Sui livelli minimi è stata quest’anno anche la produzione di olio di oliva per effetto del crollo del 38% rispetto allo scorso anno per un totale di appena 298 milioni di chili, secondo elaborazioni Coldiretti su dati Unaprol che rilevano un prezzi alla borsa merci di Bari, la più rappresentativa a livello nazionale, in significativo aumento con un balzo del 54% rispetto allo scorso anno. L’ andamento produttivo nazionale – sottolinea la Coldiretti – si riflette sulla produzione a livello mondiale dove si prevede una storica carestia dei raccolti per effetto del crollo della produzione anche in Grecia con circa 240 milioni di chili (-20%) ed in Tunisia dove non si supereranno i 110 milioni di chili (-21%) mentre in Spagna, che si conferma leader mondiale, si stimano circa 1400 milioni di chili, in linea con l’anno scorso.
Con la carenza di olio nostrano aumentano però anche i rischi di frode ed inganni in una situazione in cui – sottolinea la Coldiretti – l’Italia si classifica come il maggior importatore mondiale per un quantitativo stimato nel 2016 superiore a 500 milioni di chili. Gli oli di importazione vengono spesso mescolati con quelli nazionali per acquisire, con le immagini in etichetta e sotto la copertura di marchi storici, magari ceduti all’estero, una parvenza di italianità da sfruttare sui mercati nazionali ed esteri. Sotto accusa è la mancanza di trasparenza nonostante sia obbligatorio indicarla per legge in etichetta dal primo luglio 2009, in base al Regolamento comunitario n.182 del 6 marzo 2009. Sulle bottiglie di extravergine ottenute da olive straniere in vendita nei supermercati è quasi impossibile, nella stragrande maggioranza dei casi, leggere le scritte “miscele di oli di oliva comunitari”, “miscele di oli di oliva non comunitari” o “miscele di oli di oliva comunitari e non comunitari” obbligatorie per legge nelle etichette dell’olio di oliva. La scritta è riportata in caratteri molto piccoli, posti dietro la bottiglia e, in molti casi, in una posizione sull’etichetta che la rende difficilmente visibile tanto che i consumatori dovrebbero fare la spesa con la lente di ingrandimento per poter scegliere consapevolmente.

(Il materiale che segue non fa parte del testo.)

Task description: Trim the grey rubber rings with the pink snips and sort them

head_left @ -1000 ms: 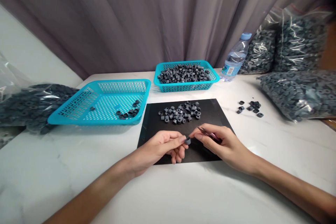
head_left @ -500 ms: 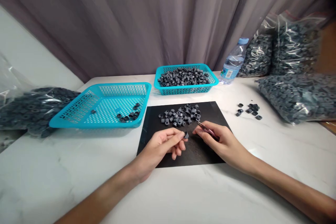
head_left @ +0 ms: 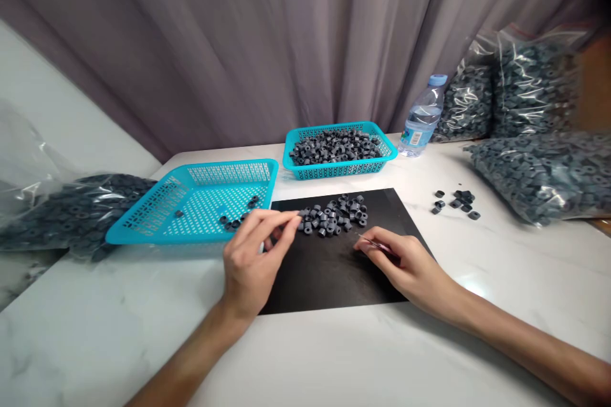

In attesa che vengano strette le maglie larghe della legislazione per non cadere nella trappola del mercato per approfittare dell’ottima annata Made in Italy, il consiglio della Coldiretti è quello di guardare con più attenzione le etichette e acquistare extravergini a denominazione di origine Dop, quelli in cui è esplicitamente indicato che sono stati ottenuti al 100 per 100 da olive italiane o di acquistare direttamente dai produttori olivicoli, nei frantoi o nei mercati di Campagna Amica dove è possibile assaggiare l’olio extravergine di oliva prima di comprarlo e riconoscerne le caratteristiche positive. Se si vuole comperare un buon extravergine italiano bisogna fare attenzione ai prodotti venduti a meno di 6-7 euro al litro che – conclude la Coldiretti – non coprono neanche i costi di produzione.